* **WORK INSTRUCTIONS**
The whole listing is to be reproduced exactly as given.

GIVEN MATERIAL below:

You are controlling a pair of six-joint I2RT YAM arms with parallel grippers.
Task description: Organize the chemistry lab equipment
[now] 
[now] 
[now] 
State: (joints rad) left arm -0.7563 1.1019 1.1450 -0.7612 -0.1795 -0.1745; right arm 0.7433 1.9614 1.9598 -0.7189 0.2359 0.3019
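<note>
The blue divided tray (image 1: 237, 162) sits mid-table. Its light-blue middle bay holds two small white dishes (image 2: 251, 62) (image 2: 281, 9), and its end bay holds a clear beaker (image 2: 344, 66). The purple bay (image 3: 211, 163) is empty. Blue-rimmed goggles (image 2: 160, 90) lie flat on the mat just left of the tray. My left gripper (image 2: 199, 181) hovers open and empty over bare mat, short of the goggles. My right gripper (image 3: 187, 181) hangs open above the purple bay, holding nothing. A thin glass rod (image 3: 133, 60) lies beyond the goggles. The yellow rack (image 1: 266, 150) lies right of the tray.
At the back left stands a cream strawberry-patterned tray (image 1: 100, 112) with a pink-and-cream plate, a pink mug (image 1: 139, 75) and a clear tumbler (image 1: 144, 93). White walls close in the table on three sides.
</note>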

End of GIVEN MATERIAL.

* **SOLVED PROBLEM**
You are controlling a pair of six-joint I2RT YAM arms with parallel grippers.
Task description: Organize the chemistry lab equipment
[now] 
[now] 
[now] 
State: (joints rad) left arm -0.7563 1.1019 1.1450 -0.7612 -0.1795 -0.1745; right arm 0.7433 1.9614 1.9598 -0.7189 0.2359 0.3019
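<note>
The blue divided tray (image 1: 237, 162) sits mid-table. Its light-blue middle bay holds two small white dishes (image 2: 251, 62) (image 2: 281, 9), and its end bay holds a clear beaker (image 2: 344, 66). The purple bay (image 3: 211, 163) is empty. Blue-rimmed goggles (image 2: 160, 90) lie flat on the mat just left of the tray. My left gripper (image 2: 199, 181) hovers open and empty over bare mat, short of the goggles. My right gripper (image 3: 187, 181) hangs open above the purple bay, holding nothing. A thin glass rod (image 3: 133, 60) lies beyond the goggles. The yellow rack (image 1: 266, 150) lies right of the tray.
At the back left stands a cream strawberry-patterned tray (image 1: 100, 112) with a pink-and-cream plate, a pink mug (image 1: 139, 75) and a clear tumbler (image 1: 144, 93). White walls close in the table on three sides.
</note>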

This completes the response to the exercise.